I have not heard from any of my customers that this has been happening on their PCs, but that doesn't mean it's not. And it's a somewhat scary warning to a less-technically savvy user, so I'd like to figure out how to eliminate it if possible.

What could my program possibly be doing to trigger this warning?

Edit: The only somewhat unusual thing my program is doing at startup is that it uses the Microsoft.VisualBasic.ApplicationServices.WindowsFormsApplicationBase class to enforce a single instance application. I know this does some threading magic behind the scenes to detect new instances and redirect them. Is it possible it's listening on the network for some reason?

+2  A: 

Windows Firewall will only be triggered if your program is listening on a port - effectively acting as a server. System.Diagnostics.Process.Start will not trigger Windows Firewall.
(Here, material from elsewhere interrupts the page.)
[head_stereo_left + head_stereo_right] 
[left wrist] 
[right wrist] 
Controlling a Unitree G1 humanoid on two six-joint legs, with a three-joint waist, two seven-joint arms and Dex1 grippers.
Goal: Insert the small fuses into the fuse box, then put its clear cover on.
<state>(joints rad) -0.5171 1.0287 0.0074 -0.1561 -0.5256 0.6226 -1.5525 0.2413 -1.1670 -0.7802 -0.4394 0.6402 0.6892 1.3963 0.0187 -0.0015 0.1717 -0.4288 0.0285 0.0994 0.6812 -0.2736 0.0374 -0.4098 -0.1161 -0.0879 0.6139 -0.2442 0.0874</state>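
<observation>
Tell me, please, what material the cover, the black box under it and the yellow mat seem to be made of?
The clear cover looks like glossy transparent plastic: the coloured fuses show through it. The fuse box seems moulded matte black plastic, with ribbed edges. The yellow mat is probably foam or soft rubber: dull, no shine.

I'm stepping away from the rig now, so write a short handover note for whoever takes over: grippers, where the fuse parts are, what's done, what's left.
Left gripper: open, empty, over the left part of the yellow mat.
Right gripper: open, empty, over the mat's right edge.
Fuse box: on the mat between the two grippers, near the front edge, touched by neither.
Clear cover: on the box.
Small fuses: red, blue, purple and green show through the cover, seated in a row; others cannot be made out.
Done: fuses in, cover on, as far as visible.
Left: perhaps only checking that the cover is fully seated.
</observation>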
Instead, WindowsFormsApplicationBase is likely causing the firewall warning, because WindowsFormsApplicationBase uses remoting to sense other instances of itself. Using reflector, I found this code in WindowsFormsApplicationBase.Run():

TcpChannel channel = this.RegisterChannel(secureChannel);
RemoteCommunicator communicator = new RemoteCommunicator(this, this.m_MessageRecievedSemaphore);
string uRI = applicationInstanceID + ".rem";
new SecurityPermission(SecurityPermissionFlag.RemotingConfiguration).Assert();
RemotingServices.Marshal(communicator, uRI);
CodeAccessPermission.RevertAssert();
string uRL = channel.GetUrlsForUri(uRI)[0];
this.WriteUrlToMemoryMappedFile(uRL);
this.m_FirstInstanceSemaphore.Set();
this.DoApplicationModel();

As long as you use WindowsFormsApplicationBase for its SingleInstance feature, I don't know of any way around this.

Greg
That's the thing - there's nothing that is obviously listening on any ports. The warning occurs both within Visual Studio and when I run the installed executable.
Jesse Smith
The one thing that is a little unusual is that I use the Microsoft.VisualBasic.ApplicationServices.WindowsFormsApplicationBase to enforce a single instance application. This does threading stuff behind the scenes; I wonder if it could be listening on the network for remote process stuff.
Jesse Smith
Open the command prompt and run "netstat -b" while the program is running to see if it's listening on any ports.